Dungeons, caverns, ancient crypts, earthquake-prone volcanic passages and other assorted subterranean hotspots are like adventurer catnip, in that they’re utterly irresistible and make those attracted to them engage in behaviors that, in retrospect, may be a terrible idea. “Ooh, that’s a giant monster, I should totally poke it with a sword to see what it does!” Yeah, great idea, except instead of getting tangled up in string and sleeping it off only to wake up wondering where one’s dignity got to, the adventurer looks back fondly at the time they used to have a spleen. Venture Forth is a new dungeoneering first-person action RPG hungry for heroes to feed the beasts lurking in its deepest caverns, and now there’s a demo to help its Kickstarter gain a bit of traction.
Venture Forth has been in development as a one-man project for a while now, but in order to meet its full potential it could use a bit of help. What’s being shown off in the demo has definite promise, and the inventory system in particular promises a world of depth for creating personalized loadouts, but there are several rough edges that a development team fueled by a successful Kickstarter will polish to a shine. On the other hand, I not only beat the demo after much swearing and reloading but also had a great time doing it, so it’s already got a lot of things right.
There’s not a lot of plot in Venture Forth, or at least not yet, other than “there’s a cave, go explore”. While the full game will be procedurally-generated from pre-built parts, the demo is hand-constructed to show off a wide variety of room styles. Giant caverns, twisty tunnels, switch traps, and hidden passages fill up the world, and monsters lurk in its depths just often enough to keep you on your toes while also allowing time for exploration. It’s a nice balance of combat and spelunking, with frequent bouts of reconfiguring equipment to keep things interesting.
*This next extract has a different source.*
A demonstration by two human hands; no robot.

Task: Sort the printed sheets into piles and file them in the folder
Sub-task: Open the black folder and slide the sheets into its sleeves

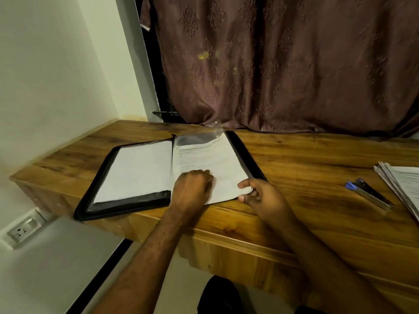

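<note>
A black folder [246, 152] lies open on the wooden desk [306, 159], hanging a little over its front edge. A blank white page [136, 168] fills its left half. In its right half a printed sheet [210, 155] sits partly inside a clear plastic sleeve [199, 138], whose top is lifted. My left hand [192, 189] presses on the lower part of that sheet with its fingers curled. My right hand [263, 196] pinches the sheet's lower right corner between thumb and fingers. A stack of printed sheets [405, 184] lies at the desk's far right edge.
A stapler [368, 193] with a blue end lies between the folder and the stack. A brown patterned curtain [283, 64] hangs behind the desk. A white wall [45, 75] closes the left side, with a power socket [22, 230] below desk level.
</note>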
Monsters are fairly generous with the loot drops, and while the inventory initially looks confusing it actually makes a lot of sense when you see how everything fits together. Each of the item slots is a complete loadout, including head and body armor, left and right handed items, and a spare slot for arrows. A single push of the number keys can see you go from a hyper-fast archer to a zippy hit and run sword and shield unit and then a slower but far tougher tank. Each weapon and piece of armor has bonuses and downgrades associated with it, so it takes a bit of juggling to fit a good set of equipment together. Another fun aspect of the weapon system is that, once you’ve got an item, each additional pickup adds a +1 to the item’s strength rather than cluttering up the inventory with duplicate equipment. Once I had a nice selection of gear I was constantly mixing and matching to see what kind of tradeoffs in speed, strength, and defense I could work with, leading to a number of interesting encounters against enemies that took me apart several times before I figured out a good strategy.
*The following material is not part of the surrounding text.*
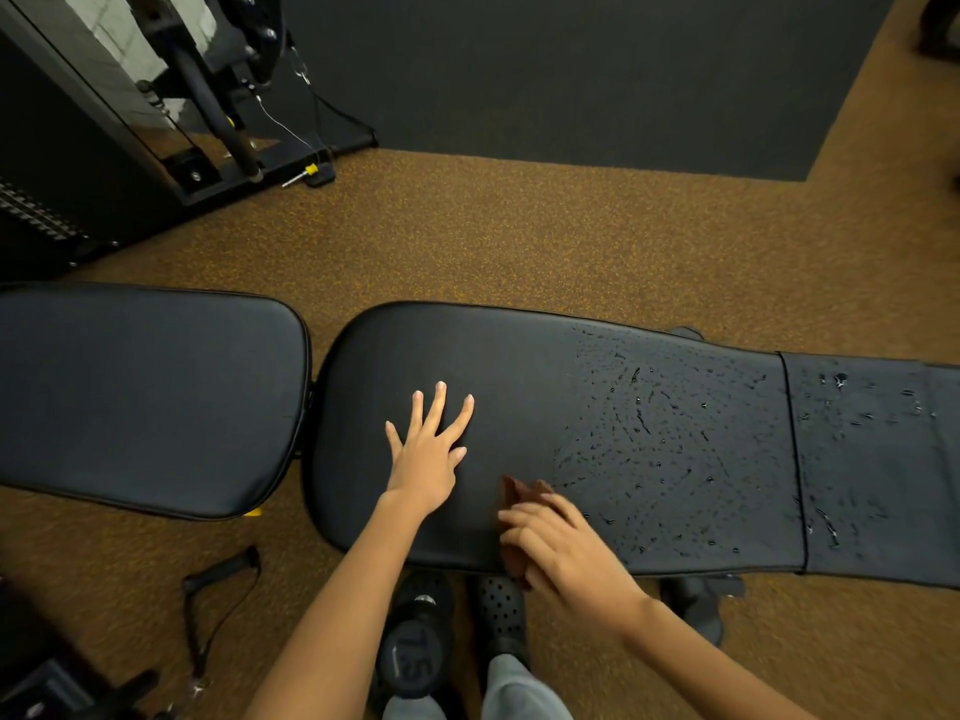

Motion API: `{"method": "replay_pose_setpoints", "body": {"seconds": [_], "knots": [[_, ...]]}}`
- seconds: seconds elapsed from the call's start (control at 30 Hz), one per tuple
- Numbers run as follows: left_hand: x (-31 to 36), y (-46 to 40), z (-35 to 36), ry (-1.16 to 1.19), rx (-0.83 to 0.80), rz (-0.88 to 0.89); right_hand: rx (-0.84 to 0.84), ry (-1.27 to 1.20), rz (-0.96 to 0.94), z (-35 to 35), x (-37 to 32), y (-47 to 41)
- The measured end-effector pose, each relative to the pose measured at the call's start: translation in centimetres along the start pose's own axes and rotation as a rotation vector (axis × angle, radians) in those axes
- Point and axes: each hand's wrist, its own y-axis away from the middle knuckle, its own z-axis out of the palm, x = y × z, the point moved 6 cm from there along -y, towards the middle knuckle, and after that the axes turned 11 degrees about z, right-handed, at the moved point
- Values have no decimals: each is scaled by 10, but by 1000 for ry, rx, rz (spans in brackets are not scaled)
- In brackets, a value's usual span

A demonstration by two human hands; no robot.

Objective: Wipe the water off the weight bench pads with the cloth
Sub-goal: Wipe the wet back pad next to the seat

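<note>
A black weight bench lies across the view. Its long back pad [545, 366] is dry on the left half and covered in water droplets [670, 439] on the right half, with more drops on the end section [872, 428]. The seat pad [145, 397] at the left looks dry. My left hand [428, 454] rests flat on the dry part, fingers spread. Near the pad's front edge, my right hand [561, 548] presses a brown cloth [524, 493], mostly hidden under the hand, just left of the wet area.
A cable machine [104, 122] with a weight stack stands at the back left. A black strap handle [218, 600] lies on the speckled brown floor by my feet [501, 615]. A dumbbell [415, 646] sits below the bench. A dark mat [571, 70] covers the far floor.
</note>
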Motion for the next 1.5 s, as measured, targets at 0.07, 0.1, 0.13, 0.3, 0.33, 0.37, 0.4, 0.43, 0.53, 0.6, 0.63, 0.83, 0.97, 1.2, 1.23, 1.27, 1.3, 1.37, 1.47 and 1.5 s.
{"method": "replay_pose_setpoints", "body": {"seconds": [0.07, 0.1, 0.13, 0.3, 0.33, 0.37, 0.4, 0.43, 0.53, 0.6, 0.63, 0.83, 0.97, 1.2, 1.23, 1.27, 1.3, 1.37, 1.47, 1.5], "knots": [[0, 0, 0, 9, 5, 2, 167, 76, 70, -23, 0, 3], [0, 0, 1, 10, 7, 2, 196, 165, 100, -26, 0, 4], [0, 1, 0, 8, 7, 0, 175, 242, 128, -23, 2, 3], [0, 0, 1, 1, 4, -6, -34, 253, 221, 18, 14, 21], [0, 0, 1, 1, 5, -3, -26, 230, 245, 20, 15, 27], [0, 1, 1, -1, 5, 0, -6, 207, 279, 20, 15, 31], [0, 1, 1, -3, 6, 2, 18, 187, 321, 20, 15, 34], [0, 1, 2, -7, 9, 3, 33, 168, 372, 23, 16, 36], [0, 0, 3, -22, 17, -2, 52, 113, 534, 38, 19, 25], [0, 0, 3, -23, 17, -4, 76, 82, 600, 45, 19, 8], [0, 0, 3, -22, 15, -3, 96, 72, 612, 44, 20, -2], [0, 0, 2, -28, 20, -6, 168, 72, 572, 19, 38, -66], [0, 1, 2, -11, 29, -8, 101, 79, 434, 17, 28, -79], [3, 2, 1, -7, 33, -18, 8, 147, 186, 32, 25, -10], [3, 3, 2, -6, 37, -22, 4, 168, 177, 31, 30, 2], [4, 3, 2, 0, 43, -26, 5, 185, 165, 29, 35, 13], [4, 3, 3, 8, 48, -30, 11, 200, 156, 27, 42, 24], [6, 4, 4, 33, 58, -40, 33, 223, 173, 19, 56, 40], [9, 4, 6, 69, 85, -63, 96, 225, 281, 9, 80, 47], [11, 4, 6, 74, 92, -70, 118, 231, 319, 6, 86, 42]]}}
While rough around the edges, with keyboard commands for secondary functions that desperately need to be tuned for user friendliness (alt-F4 to save and quit?) and some questionable monster designs (not too fond of the darkness monsters, although the one that’s mostly invisible and also turns the surrounding area transparent is nifty), Venture Forth has a lot of good ideas already in place. The demo is good fun to explore, with plenty of secrets to track down, and figuring out how to use an environment with a new weapon loadout to avoid getting swarmed made for some pleasantly tense encounters. There’s a lot of work to be done and both a Kickstarter and Greenlight to clear in order for Venture Forth to get where it needs to be, but if it can successfully build off the solid base it’s already established, there should be a ton of great dungeon-crawling ahead for any adventurer looking to get their organs forcibly rearranged.